A compendium of allegory and lore called the Physiologus was among the most influential texts on animals to have been bequeathed to the Middle Ages. Composed originally in Greek, perhaps at Alexandria, this widely extant text circulated by the close of the fourth century. Its entries combine science and folklore that derive from Egyptian, Roman, Greek, Jewish, and Indian sources. Early translations of the book into Ethiopian, Syrian, Armenian, and Latin survive; later versions include Old English, Old High German, Icelandic, Flemish, Russian, and Provençal (Curley, Physiologus xvi-xxix). The work remained popular in Europe through the early modern period. The appeal of the Physiologus was in part its transformation of animals and natural phenomena into biblical truths. The owl, for example, figured the Jews, who had refusal to see the light of Christ's truth had doomed them to perpetual night. The Phoenix, reborn from his own ashes, was a type for Jesus, similarly returned from the dead. Several of the animals described are noted for their sexual habits. The female viper, for example, is said to possess a human form from the face to the navel, and a crocodile's body thereafter. Because she does not possess genitals, the viper must have oral sex with her partner (who, we are told, possesses a male's face as well as – we are led to assume – a penis). After drinking the semen of her lover, she castrates and kills him. Because she has no vagina, however, the young vipers engendered through this bizarre mating must rip their way through her belly, ending her life. The entry concludes by describing the viper as – what else? – a figure for the Jews, who cannot think symbolically, but only in literal terms. They practice circumcision on their flesh, for example, rather than seeing this ritual of covenant with God as an act to be undertaken only spiritually (that is, metaphorically). The viper thereby assists in the work of articulating Christian identity by distinguishing it from the Judaism from which it emerged.

The weasel is similarly said to copulate orally, though she gives birth through her ears (right for the boys, left for girls).
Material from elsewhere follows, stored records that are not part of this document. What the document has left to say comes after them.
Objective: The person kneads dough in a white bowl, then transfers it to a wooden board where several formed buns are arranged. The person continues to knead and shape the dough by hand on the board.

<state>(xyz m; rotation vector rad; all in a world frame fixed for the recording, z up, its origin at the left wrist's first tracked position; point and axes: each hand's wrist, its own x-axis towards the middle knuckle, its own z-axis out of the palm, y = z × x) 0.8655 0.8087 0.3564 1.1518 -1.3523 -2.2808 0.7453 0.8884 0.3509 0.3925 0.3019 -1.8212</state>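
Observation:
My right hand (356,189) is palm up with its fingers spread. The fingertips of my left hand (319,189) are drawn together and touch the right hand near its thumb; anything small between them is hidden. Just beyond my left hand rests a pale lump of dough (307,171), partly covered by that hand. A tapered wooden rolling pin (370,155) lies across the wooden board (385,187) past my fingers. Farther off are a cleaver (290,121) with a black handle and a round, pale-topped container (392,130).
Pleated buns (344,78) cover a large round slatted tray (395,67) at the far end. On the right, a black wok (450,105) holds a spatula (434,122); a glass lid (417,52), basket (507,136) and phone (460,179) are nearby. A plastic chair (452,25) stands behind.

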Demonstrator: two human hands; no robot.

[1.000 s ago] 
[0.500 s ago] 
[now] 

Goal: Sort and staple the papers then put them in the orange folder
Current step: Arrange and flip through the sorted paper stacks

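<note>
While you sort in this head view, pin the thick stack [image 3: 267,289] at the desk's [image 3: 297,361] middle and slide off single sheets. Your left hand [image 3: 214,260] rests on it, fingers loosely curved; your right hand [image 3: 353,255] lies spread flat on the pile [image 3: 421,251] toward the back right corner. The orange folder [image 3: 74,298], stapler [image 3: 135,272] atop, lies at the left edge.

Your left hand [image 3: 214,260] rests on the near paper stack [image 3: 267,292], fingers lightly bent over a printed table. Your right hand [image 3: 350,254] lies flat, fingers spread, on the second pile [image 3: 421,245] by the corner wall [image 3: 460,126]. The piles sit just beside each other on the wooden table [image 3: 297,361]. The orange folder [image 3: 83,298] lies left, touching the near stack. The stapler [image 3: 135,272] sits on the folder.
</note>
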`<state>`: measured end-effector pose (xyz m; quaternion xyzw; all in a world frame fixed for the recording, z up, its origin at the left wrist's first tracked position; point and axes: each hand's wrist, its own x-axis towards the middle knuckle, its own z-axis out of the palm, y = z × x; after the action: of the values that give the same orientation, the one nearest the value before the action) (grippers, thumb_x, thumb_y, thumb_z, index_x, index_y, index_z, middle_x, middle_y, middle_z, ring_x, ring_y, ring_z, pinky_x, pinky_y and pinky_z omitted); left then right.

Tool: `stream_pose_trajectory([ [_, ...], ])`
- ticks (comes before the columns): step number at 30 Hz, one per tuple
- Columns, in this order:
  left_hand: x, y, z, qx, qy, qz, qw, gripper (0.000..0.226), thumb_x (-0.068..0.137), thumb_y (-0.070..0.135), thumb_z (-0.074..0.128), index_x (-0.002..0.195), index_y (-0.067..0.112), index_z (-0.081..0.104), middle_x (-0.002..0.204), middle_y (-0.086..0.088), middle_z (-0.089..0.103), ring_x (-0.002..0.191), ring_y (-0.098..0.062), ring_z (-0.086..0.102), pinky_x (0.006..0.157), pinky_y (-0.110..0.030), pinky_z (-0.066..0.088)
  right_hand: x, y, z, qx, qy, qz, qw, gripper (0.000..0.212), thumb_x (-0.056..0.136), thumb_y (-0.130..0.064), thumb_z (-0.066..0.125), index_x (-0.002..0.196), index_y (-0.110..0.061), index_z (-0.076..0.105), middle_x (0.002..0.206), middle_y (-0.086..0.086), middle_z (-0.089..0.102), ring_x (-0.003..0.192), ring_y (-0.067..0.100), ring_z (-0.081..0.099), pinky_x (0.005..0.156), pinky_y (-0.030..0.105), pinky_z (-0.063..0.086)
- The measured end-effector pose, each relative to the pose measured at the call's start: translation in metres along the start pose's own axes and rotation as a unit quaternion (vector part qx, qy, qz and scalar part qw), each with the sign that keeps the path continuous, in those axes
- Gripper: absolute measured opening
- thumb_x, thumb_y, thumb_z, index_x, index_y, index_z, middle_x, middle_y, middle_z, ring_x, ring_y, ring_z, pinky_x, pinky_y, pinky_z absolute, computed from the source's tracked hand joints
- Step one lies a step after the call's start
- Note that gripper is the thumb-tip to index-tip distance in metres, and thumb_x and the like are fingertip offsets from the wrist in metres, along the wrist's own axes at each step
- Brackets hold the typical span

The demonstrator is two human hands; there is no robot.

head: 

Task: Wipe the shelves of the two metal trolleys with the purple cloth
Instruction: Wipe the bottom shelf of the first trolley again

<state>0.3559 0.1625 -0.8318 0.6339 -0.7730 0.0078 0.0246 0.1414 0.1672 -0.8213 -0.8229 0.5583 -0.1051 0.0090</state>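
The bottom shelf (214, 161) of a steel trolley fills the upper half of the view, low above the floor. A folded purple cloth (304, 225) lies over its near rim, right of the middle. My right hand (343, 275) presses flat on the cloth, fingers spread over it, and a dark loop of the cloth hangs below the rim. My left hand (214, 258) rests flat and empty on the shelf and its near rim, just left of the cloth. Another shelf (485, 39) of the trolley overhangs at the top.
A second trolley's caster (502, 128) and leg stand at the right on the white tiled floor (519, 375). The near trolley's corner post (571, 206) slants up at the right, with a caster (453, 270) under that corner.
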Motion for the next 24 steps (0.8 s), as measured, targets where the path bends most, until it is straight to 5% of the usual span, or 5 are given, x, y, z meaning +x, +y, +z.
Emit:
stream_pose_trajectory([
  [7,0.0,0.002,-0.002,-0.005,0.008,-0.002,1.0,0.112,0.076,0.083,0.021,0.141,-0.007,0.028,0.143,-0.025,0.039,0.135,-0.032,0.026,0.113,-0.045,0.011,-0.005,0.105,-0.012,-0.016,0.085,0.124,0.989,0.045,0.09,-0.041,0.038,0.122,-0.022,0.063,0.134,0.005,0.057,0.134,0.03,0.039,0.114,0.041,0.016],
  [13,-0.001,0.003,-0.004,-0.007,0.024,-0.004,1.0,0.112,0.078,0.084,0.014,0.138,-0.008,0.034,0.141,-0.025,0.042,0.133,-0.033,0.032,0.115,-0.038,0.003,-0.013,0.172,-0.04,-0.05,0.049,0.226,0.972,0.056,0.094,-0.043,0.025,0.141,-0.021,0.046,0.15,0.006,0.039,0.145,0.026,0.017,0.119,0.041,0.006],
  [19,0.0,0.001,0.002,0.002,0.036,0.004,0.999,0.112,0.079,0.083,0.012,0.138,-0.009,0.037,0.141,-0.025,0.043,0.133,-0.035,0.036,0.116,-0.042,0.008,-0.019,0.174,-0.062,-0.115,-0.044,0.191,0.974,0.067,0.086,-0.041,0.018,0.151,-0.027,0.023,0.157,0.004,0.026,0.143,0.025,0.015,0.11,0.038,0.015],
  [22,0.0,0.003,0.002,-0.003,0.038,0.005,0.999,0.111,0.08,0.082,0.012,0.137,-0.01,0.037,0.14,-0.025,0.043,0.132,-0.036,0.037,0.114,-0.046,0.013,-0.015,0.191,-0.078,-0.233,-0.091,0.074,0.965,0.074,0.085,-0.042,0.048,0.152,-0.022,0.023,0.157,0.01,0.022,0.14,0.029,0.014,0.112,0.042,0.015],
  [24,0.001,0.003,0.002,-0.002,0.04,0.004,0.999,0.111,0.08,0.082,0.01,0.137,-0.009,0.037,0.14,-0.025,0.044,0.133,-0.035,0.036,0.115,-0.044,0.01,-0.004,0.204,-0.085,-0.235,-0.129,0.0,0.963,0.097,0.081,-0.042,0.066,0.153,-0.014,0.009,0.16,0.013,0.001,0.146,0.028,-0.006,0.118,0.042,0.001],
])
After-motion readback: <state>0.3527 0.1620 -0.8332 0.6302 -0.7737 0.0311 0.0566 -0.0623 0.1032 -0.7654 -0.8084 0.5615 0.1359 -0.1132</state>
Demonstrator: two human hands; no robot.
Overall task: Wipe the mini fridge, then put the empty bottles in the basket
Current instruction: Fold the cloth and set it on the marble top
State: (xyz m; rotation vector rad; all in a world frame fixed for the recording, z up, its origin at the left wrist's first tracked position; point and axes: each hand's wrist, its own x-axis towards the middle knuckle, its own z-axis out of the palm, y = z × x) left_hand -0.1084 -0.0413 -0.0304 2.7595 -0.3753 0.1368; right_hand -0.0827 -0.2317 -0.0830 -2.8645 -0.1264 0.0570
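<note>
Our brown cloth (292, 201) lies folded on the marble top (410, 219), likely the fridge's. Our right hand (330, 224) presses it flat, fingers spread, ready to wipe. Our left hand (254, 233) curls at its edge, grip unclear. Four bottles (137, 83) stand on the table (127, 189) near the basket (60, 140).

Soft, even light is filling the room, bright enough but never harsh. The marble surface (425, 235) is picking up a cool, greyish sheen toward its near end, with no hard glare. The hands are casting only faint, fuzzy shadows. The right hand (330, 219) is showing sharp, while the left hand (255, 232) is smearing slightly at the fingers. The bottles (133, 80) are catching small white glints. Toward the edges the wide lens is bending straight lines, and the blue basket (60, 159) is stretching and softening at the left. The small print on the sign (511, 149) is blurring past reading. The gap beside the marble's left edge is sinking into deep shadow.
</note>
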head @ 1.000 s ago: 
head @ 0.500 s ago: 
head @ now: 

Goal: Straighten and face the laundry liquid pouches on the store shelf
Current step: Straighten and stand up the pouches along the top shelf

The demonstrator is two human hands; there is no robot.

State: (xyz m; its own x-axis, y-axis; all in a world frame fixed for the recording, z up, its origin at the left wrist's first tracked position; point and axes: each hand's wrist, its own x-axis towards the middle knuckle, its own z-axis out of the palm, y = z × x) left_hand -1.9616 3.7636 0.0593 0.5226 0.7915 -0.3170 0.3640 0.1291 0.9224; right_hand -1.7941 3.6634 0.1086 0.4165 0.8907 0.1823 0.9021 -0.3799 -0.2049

Weasels, we are told, are a figure for those who allow wicked sayings to enter their minds and engender sin. The beautiful unicorn cannot be captured by hunters, but should a chaste maiden offer her lap he is happy to lay his head there; lest the image become suggestive, however, we are immediately told that the unicorn is Christ, the virgin is Mary, and there is (by implication) nothing sexual about this strange equine's ardor for placing his long horn in maidenly laps. The Physiologus, like much early Christian writing, stresses the value of chastity and the dangers of desire. One of its animals is even most notable for its complete absence of amorous feeling. The elephant and his wife symbolize Adam and Eve, who before the snake led them into temptation never desired each other and possessed no knowledge of coitus. Elephants, Physiologus asserts, mate only out of necessity, and even then would not be able to copulate without the use of an aphrodisiac, mandrake root. Elephants are in this way the purest of animals and an inspiration to abstinence.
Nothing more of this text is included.